Perpetrator Studies Network

Bibliography

“Legacies of Authoritarianism: Brazilian Torturers’ and Murderers’ Reformulation of Memory” by Martha K. Huggins

This article is based on interviews conducted with fourteen members of the Brazilian police force who were active during the military rule in Brazil lasting from 1964 to 1985. During this time, members of the police force used notoriously violent torture and murder tactics. The interviewees were asked about their lives and jobs during the military rule, and thus were eased into talking about their crimes. The fourteen interviewees were established as having been part of the police brutality through either being mentioned on human rights lists of known perpetrators, being identified by associates as having participated in police violence, being connected to other known perpetrators, or through their own confession. Criminologist Huggins establishes four discursive strategies used by the interviewees for explanations their use of violence. The first is to diffuse responsibility, assigning responsibility to others, the situation, or no one in particular. The second is blaming individuals, policemen that had a momentary lapse in judgment, “bad” policemen that used violence for fun, or victims that deserved the torture. The third is just cause, claiming violence was permitted in the cause of national security. The fourth is professionalism, which separates actions done in the name of the job from the individual. 
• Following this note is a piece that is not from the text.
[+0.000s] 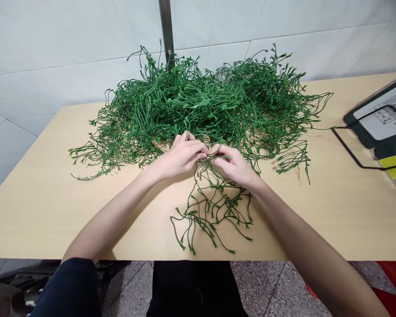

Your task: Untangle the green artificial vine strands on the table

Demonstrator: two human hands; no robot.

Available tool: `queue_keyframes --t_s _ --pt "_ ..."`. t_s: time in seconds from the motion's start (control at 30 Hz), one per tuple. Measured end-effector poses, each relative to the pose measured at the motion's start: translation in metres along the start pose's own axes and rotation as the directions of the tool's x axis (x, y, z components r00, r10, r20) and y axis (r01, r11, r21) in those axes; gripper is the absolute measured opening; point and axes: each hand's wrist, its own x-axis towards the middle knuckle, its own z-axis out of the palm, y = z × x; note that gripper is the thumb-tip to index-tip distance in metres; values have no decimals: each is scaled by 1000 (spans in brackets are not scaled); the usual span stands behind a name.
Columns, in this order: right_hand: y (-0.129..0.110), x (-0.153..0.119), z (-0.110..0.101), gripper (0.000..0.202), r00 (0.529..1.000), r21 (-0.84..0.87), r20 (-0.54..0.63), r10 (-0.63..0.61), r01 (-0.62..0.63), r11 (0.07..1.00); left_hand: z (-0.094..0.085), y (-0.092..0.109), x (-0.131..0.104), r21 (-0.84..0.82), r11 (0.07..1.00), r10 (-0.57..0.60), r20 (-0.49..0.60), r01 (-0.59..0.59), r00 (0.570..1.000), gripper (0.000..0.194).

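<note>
Centrally, one thin green strand [223, 157], pinched between the fingertips of left hand [187, 155] and right hand [232, 164], above the table; its middle hidden by fingers, visible end lying crosswise, tip to the right. Below: loose strands [214, 211], tangled, lower ones running towards the near edge, forked tips outward. Beyond: heap of like strands [191, 97], broad axis left to right, individual lengths indistinguishable. Table [46, 198], pale wood. Far right: dark-framed board [387, 114], cut off, print illegible.
</note>
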Motion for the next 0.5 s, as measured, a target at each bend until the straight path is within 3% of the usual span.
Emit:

According to Huggins, the first three of these are embodied reasonings, while professionalism is disembodied – putting the responsibility on a system rather than a person. Huggins argues that perpetrators’ explanations often follow a discourse that they believe is favorable in contemporary society, thereby hoping to gain more understanding or acceptance. They distinguish between three forms of police violence: acceptable, not acceptable but understandable, and unacceptable. The first is a violence only used in the name of the state, the second considered a lapse of judgment, and the third violence for pleasure. What she deducts from the interviews is that professionalism is becoming a more frequently used explanation than for example just cause. She argues that this shift from embodied to disembodied explanations for legitimizing police violence grows in justifying or even perpetuating police abuse of power.

Author of this entry: Dagmar Nan

Huggins, Martha K. “Legacies of Authoritarianism: Brazilian Torturers’ and Murderers’ Reformulation of Memory.” Latin American Perspectives, vol. 27, no. 2, 2000, pp. 57-78.